Esto aún sigue sucediendo en muchos países y espero que algún día se olviden todos los rencores que todavía quedan clavados en algunas personas y en su pasado, y que ningún niño pase por las situaciones que yo pasé.

Testimonio de Matea Tapias Valverde, 2003

Ninguno De Los Dos Bandos Tuvo Razón

Escrito por: Aurelio Mena Hornero el 15 Sep 2008 - URL Permanente

Un día escuchó un pregón en el Ayuntamiento de Sta. Cruz del Retamar (Toledo) en el que se decía que había estallado la guerra. María no sabía muy bien de qué se trataba, que sólo tenía once años, pero la palabra le dio miedo y un escalofrío le recorrió todo el cuerpo. Ese día vio a muchas personas mayores llorando desde que oyeron el pregón. En un abrir y cerrar de ojos las calles del pueblo quedaron vacías, nadie se atrevía a hacer ni decir nada, todos tenían miedo de hablar y salir a la calle.

Huyeron Del Pueblo

Por aquellos días los “rojos” dominaban el pueblo y fueron los que comenzaron a matar. La mayoría de las familias tuvieron que huir a otros lugares más seguros. María, sus padres y hermanos se trasladaron a Camarma de Esteruelas (Madrid) y dejaron a los abuelos maternos, que nunca habían tenido problemas políticos, en el pueblo. Así su familia se puso del lado “nacional” y vivió en una casa de campo con otras familias que estaban en su misma situación, no salían a la calle y estaban aislados. Sólo uno de sus hermanos fue llamado a filas.

En aquella finca no les faltó de nada. Las mujeres hacían las tareas domésticas y los hombres acondicionaban la casa y otras tareas pesadas. Dormían en el piso alto, que era diáfano y dividieron en habitaciones con cortinas, acostados en colchones de lana y todo estaba muy limpio.

Cerca había una vaquería y una huerta donde cultivaban patatas, melones y tomates.
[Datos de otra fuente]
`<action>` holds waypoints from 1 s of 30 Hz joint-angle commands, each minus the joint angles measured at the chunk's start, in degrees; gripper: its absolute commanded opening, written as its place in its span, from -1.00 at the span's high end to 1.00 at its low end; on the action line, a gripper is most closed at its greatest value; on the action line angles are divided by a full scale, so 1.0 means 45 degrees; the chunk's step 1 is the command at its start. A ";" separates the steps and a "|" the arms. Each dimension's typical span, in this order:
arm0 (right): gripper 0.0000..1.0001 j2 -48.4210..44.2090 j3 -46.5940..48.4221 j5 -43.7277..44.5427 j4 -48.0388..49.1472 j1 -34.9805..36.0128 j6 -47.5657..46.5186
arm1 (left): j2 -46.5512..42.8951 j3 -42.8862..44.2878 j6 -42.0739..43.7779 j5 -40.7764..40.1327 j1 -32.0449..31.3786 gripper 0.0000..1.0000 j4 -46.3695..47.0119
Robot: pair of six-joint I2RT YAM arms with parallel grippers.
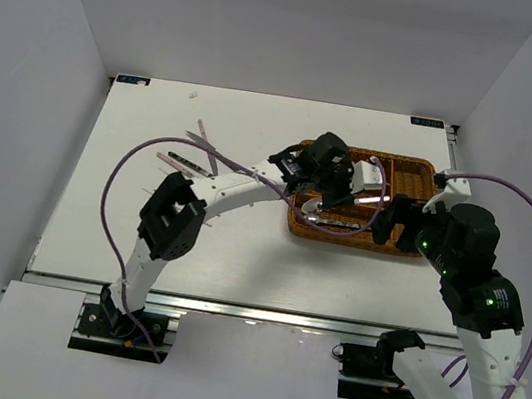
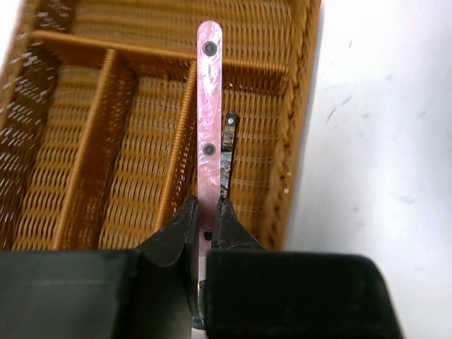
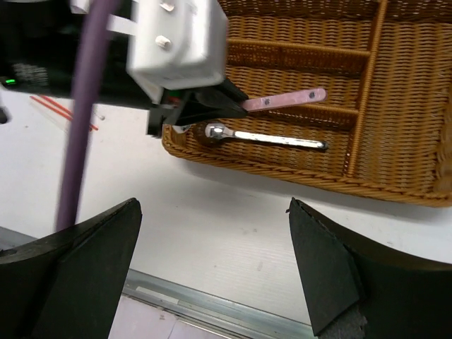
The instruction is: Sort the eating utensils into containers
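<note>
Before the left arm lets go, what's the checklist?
1. Left fingers clamped on the pink-handled utensil: ok.
2. Utensil over the wicker tray: ok.
3. Handle inside one compartment: cannot tell, it runs close to a divider.
4. Its head matches the spoon lying below: cannot tell, head hidden.
5. Right fingers open and outside the tray: ok.
6. Everything sorted: not ok, loose utensils lie on the table.
</note>
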 commanded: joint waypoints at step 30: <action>-0.79 0.0284 -0.0436 -0.0337 0.0829 0.0014 -0.0093 | -0.0322 0.1576 -1.3414 -1.3768 0.5264 -0.91 -0.4228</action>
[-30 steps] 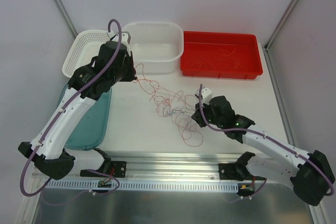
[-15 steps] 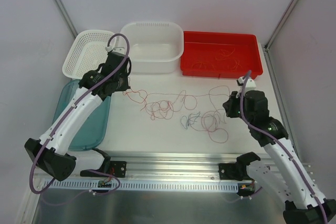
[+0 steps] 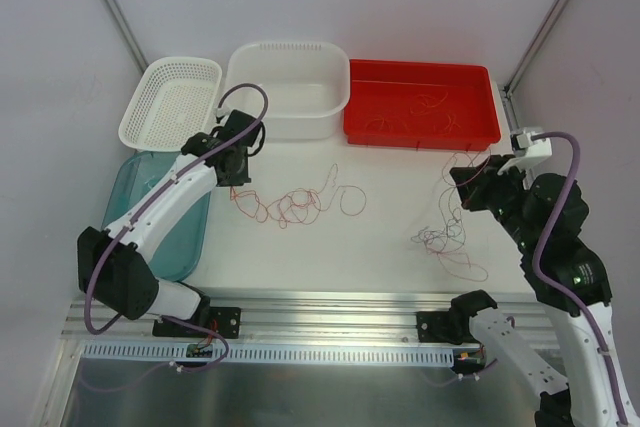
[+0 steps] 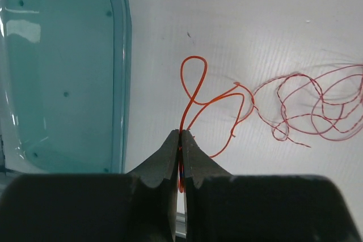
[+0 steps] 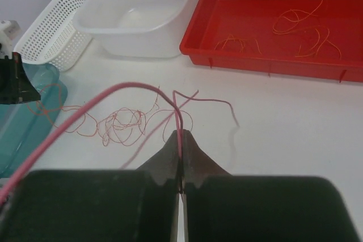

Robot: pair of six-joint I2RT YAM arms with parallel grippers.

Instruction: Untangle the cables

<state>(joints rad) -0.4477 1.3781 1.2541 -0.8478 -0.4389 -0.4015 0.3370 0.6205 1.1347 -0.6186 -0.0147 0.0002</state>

También había muchas gallinas, buenas ponedoras, y un olivar, y siempre tenían barreños llenos de aceitunas. Disponían de luz eléctrica y de un arroyo donde podían lavar.

Tres Nochebuenas Pasaron Allí

Un día pasaron por la finca unos jerarcas y la madre de María, Petra, los saludó con un “Salud, camaradas”, según estaba acostumbrada. Entonces ellos se pusieron muy serios y les dijeron que ahora mandaba el general Francisco Franco y que esa no era forma de saludar. Aquel incidente las asustó mucho.

A veces tenían que comprar en el pueblo, donde hacía largas colas, provista de la cartilla de racionamiento.

Tres Nochebuenas pasaron allí, pero no cantaron villancicos, sino que lloraron y añoraron mucho a la familia, aunque comieron bien, con pollo y diversos dulces caseros.